→ What is required: Give back every line of the data, word for word.

→ Excerpted records:
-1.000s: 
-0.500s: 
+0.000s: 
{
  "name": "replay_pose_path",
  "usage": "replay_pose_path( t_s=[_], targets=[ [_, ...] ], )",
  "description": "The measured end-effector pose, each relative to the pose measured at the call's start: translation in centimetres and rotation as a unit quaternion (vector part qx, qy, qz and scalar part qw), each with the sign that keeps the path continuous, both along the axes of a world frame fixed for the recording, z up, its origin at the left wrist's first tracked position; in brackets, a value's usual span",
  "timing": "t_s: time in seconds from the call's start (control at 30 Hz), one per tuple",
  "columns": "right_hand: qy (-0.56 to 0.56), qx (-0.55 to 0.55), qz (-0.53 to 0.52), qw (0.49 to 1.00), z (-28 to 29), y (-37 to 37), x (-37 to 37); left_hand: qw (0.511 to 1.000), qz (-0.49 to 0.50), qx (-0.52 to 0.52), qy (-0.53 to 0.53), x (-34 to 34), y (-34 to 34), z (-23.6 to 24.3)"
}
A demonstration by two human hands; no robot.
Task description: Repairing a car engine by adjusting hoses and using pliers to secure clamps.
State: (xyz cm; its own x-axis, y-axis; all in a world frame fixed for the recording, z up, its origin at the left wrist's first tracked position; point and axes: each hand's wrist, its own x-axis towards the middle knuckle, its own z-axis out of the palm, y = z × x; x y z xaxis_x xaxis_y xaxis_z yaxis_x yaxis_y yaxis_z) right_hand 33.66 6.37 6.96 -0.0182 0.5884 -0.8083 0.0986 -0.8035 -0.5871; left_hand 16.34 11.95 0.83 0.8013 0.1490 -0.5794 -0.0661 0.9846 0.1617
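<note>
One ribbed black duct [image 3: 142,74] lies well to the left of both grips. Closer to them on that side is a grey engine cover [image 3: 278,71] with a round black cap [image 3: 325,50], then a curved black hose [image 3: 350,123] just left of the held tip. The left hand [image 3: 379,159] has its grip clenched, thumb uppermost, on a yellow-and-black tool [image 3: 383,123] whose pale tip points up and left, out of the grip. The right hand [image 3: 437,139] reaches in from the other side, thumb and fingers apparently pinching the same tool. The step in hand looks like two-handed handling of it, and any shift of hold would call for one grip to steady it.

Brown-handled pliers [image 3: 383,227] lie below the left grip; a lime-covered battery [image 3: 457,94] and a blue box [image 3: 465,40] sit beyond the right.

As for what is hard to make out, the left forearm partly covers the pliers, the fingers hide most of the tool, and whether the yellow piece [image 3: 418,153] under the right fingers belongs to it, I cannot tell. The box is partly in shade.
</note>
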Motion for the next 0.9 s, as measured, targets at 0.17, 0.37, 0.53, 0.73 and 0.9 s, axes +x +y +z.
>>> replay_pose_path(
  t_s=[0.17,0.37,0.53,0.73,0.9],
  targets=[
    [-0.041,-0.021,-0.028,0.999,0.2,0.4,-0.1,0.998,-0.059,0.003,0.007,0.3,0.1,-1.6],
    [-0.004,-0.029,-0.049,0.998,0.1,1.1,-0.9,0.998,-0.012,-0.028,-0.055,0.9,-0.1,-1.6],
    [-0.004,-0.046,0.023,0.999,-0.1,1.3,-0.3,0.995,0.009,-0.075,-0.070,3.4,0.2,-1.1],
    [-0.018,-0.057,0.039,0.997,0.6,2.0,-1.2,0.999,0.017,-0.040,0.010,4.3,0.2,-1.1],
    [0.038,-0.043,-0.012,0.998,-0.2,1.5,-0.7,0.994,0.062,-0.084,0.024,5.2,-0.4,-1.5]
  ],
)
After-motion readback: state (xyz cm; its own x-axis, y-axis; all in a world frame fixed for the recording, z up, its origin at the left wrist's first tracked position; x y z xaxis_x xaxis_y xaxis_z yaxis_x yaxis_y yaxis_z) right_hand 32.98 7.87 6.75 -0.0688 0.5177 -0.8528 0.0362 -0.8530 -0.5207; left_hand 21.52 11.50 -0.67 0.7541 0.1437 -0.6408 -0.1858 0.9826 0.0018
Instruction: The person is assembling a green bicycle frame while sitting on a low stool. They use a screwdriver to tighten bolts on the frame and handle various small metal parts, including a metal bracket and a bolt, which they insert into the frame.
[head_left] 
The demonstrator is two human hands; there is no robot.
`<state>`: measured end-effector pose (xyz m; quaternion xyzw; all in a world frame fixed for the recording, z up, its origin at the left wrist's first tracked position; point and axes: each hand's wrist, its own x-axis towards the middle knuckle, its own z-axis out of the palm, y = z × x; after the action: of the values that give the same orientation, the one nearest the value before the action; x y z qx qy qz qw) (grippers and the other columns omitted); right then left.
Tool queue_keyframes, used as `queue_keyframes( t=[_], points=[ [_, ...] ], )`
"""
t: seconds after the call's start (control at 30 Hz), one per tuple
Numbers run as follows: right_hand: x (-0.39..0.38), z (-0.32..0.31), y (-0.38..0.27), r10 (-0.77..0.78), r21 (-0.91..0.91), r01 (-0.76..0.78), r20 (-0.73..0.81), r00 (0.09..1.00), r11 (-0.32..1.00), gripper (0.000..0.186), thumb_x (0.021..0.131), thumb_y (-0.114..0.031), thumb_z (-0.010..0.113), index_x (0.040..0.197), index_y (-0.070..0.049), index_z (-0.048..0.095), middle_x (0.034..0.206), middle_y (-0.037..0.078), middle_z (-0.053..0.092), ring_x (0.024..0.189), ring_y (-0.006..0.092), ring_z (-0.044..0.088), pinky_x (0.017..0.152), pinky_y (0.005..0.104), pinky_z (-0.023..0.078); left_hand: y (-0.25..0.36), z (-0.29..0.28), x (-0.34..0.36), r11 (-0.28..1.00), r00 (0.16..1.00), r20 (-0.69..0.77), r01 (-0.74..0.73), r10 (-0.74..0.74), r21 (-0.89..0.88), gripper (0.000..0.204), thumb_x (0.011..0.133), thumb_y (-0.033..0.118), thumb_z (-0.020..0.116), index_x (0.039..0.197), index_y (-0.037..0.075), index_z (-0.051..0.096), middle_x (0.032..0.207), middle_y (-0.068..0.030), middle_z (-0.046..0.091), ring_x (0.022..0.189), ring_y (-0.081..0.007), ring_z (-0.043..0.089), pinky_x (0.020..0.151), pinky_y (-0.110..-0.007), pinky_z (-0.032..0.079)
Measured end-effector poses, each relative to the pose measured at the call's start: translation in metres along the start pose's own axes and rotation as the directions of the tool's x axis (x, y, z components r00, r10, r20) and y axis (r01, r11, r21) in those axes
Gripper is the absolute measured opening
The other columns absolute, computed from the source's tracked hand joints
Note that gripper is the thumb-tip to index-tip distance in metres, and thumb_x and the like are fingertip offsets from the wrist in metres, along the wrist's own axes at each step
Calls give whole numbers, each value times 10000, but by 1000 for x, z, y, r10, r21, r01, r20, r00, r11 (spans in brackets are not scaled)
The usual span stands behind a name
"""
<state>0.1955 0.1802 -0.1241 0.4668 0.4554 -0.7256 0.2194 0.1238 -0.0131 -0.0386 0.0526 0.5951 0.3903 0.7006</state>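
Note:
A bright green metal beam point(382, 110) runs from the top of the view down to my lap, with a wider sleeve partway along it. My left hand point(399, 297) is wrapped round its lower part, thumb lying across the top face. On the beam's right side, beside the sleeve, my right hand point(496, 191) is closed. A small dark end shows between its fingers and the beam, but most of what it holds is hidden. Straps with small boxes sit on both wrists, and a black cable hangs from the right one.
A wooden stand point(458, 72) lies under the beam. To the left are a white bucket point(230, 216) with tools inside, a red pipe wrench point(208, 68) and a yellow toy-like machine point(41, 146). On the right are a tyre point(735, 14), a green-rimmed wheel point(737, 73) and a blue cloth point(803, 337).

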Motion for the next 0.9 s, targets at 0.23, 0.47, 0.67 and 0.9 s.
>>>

→ The answer:
-1.000s: 
-0.500s: 
+0.000s: 
{
  "name": "replay_pose_path",
  "usage": "replay_pose_path( t_s=[_], targets=[ [_, ...] ], )",
  "description": "The measured end-effector pose, each relative to the pose measured at the call's start: translation in centimetres and rotation as a unit quaternion (vector part qx, qy, qz and scalar part qw), each with the sign that keeps the path continuous, both along the axes of a world frame fixed for the recording, z up, its origin at the left wrist's first tracked position; in brackets, a value's usual span",
  "timing": "t_s: time in seconds from the call's start (control at 30 Hz), one per tuple",
  "columns": "right_hand: qy (-0.56 to 0.56), qx (-0.55 to 0.55), qz (-0.53 to 0.52), qw (0.49 to 1.00), z (-28 to 29), y (-37 to 37), x (-37 to 37); left_hand: qw (0.511 to 1.000), qz (-0.49 to 0.50), qx (-0.52 to 0.52), qy (-0.53 to 0.53), x (-34 to 34), y (-34 to 34), z (-23.6 to 24.3)"
}
A demonstration by two human hands; no robot.
Task description: Repairing a car engine by adjusting hoses and using pliers to secure clamps.
State: (xyz cm; its own x-axis, y-axis; all in a world frame fixed for the recording, z up, its origin at the left wrist's first tracked position; point and axes: each hand's wrist, its own x-axis towards the middle knuckle, its own z-axis out of the palm, y = z × x; x y z xaxis_x xaxis_y xaxis_z yaxis_x yaxis_y yaxis_z) right_hand 33.66 6.37 6.96 -0.0182 0.5884 -0.8083 0.0986 -0.8035 -0.5871; left_hand 16.34 11.95 0.83 0.8013 0.1490 -0.5794 -0.0661 0.9846 0.1617
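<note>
One ribbed black duct [image 3: 142,74] lies well to the left of both grips. Closer to them on that side is a grey engine cover [image 3: 278,71] with a round black cap [image 3: 325,50], then a curved black hose [image 3: 350,123] just left of the held tip. The left hand [image 3: 379,159] has its grip clenched, thumb uppermost, on a yellow-and-black tool [image 3: 383,123] whose pale tip points up and left, out of the grip. The right hand [image 3: 437,139] reaches in from the other side, thumb and fingers apparently pinching the same tool. The step in hand looks like two-handed handling of it, and any shift of hold would call for one grip to steady it.

Brown-handled pliers [image 3: 383,227] lie below the left grip; a lime-covered battery [image 3: 457,94] and a blue box [image 3: 465,40] sit beyond the right.

As for what is hard to make out, the left forearm partly covers the pliers, the fingers hide most of the tool, and whether the yellow piece [image 3: 418,153] under the right fingers belongs to it, I cannot tell. The box is partly in shade.
</note>
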Motion for the next 0.9 s, as measured, targets at 0.17, 0.37, 0.53, 0.73 and 0.9 s, axes +x +y +z.
>>> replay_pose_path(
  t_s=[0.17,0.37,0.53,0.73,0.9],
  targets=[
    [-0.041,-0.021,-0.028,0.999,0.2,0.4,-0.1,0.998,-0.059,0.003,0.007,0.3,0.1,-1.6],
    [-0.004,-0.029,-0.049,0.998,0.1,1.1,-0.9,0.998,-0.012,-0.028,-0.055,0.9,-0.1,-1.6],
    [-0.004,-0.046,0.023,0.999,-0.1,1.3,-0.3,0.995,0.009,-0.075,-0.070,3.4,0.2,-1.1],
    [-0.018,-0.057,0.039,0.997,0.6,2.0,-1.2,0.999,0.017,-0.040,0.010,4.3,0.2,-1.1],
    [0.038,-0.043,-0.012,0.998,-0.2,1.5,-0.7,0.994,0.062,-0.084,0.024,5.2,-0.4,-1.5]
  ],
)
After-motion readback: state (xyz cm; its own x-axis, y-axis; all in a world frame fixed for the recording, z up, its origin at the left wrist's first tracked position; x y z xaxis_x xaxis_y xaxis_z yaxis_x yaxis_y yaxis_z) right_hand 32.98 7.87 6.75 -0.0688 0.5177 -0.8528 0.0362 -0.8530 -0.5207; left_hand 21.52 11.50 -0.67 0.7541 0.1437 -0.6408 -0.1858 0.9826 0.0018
Instruction: The person is assembling a green bicycle frame while sitting on a low stool. They use a screwdriver to tighten bolts on the frame and handle various small metal parts, including a metal bracket and a bolt, which they insert into the frame.
[head_left] 
The demonstrator is two human hands; there is no robot.
`<state>`: measured end-effector pose (xyz m; quaternion xyzw; all in a world frame fixed for the recording, z up, its origin at the left wrist's first tracked position; point and axes: each hand's wrist, its own x-axis towards the middle knuckle, its own z-axis out of the palm, y = z × x; after the action: of the values that give the same orientation, the one nearest the value before the action; x y z qx qy qz qw) (grippers and the other columns omitted); right then left.
Tool queue_keyframes, used as `queue_keyframes( t=[_], points=[ [_, ...] ], )`
"""
t: seconds after the call's start (control at 30 Hz), one per tuple
Numbers run as follows: right_hand: x (-0.39..0.38), z (-0.32..0.31), y (-0.38..0.27), r10 (-0.77..0.78), r21 (-0.91..0.91), r01 (-0.76..0.78), r20 (-0.73..0.81), r00 (0.09..1.00), r11 (-0.32..1.00), gripper (0.000..0.186), thumb_x (0.021..0.131), thumb_y (-0.114..0.031), thumb_z (-0.010..0.113), index_x (0.040..0.197), index_y (-0.070..0.049), index_z (-0.048..0.095), middle_x (0.034..0.206), middle_y (-0.037..0.078), middle_z (-0.053..0.092), ring_x (0.024..0.189), ring_y (-0.006..0.092), ring_z (-0.044..0.088), pinky_x (0.017..0.152), pinky_y (0.005..0.104), pinky_z (-0.023..0.078); left_hand: y (-0.25..0.36), z (-0.29..0.28), x (-0.34..0.36), r11 (-0.28..1.00), r00 (0.16..1.00), r20 (-0.69..0.77), r01 (-0.74..0.73), r10 (-0.74..0.74), r21 (-0.89..0.88), gripper (0.000..0.204), thumb_x (0.011..0.133), thumb_y (-0.033..0.118), thumb_z (-0.020..0.116), index_x (0.039..0.197), index_y (-0.037..0.075), index_z (-0.051..0.096), middle_x (0.032..0.207), middle_y (-0.068..0.030), middle_z (-0.046..0.091), ring_x (0.022..0.189), ring_y (-0.081..0.007), ring_z (-0.043..0.089), pinky_x (0.020..0.151), pinky_y (-0.110..-0.007), pinky_z (-0.032..0.079)
Measured end-effector poses, each relative to the pose measured at the call's start: translation in metres along the start pose's own axes and rotation as the directions of the tool's x axis (x, y, z components r00, r10, r20) and y axis (r01, r11, r21) in those axes
Gripper is the absolute measured opening
The other columns absolute, computed from the source's tracked hand joints
Note that gripper is the thumb-tip to index-tip distance in metres, and thumb_x and the like are fingertip offsets from the wrist in metres, along the wrist's own axes at each step
Calls give whole numbers, each value times 10000, but by 1000 for x, z, y, r10, r21, r01, r20, r00, r11 (spans in brackets are not scaled)
The usual span stands behind a name
"""
<state>0.1955 0.1802 -0.1241 0.4668 0.4554 -0.7256 0.2194 0.1238 -0.0131 -0.0386 0.0526 0.5951 0.3903 0.7006</state>
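Note:
A bright green metal beam point(382, 110) runs from the top of the view down to my lap, with a wider sleeve partway along it. My left hand point(399, 297) is wrapped round its lower part, thumb lying across the top face. On the beam's right side, beside the sleeve, my right hand point(496, 191) is closed. A small dark end shows between its fingers and the beam, but most of what it holds is hidden. Straps with small boxes sit on both wrists, and a black cable hangs from the right one.
A wooden stand point(458, 72) lies under the beam. To the left are a white bucket point(230, 216) with tools inside, a red pipe wrench point(208, 68) and a yellow toy-like machine point(41, 146). On the right are a tyre point(735, 14), a green-rimmed wheel point(737, 73) and a blue cloth point(803, 337).
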
Motion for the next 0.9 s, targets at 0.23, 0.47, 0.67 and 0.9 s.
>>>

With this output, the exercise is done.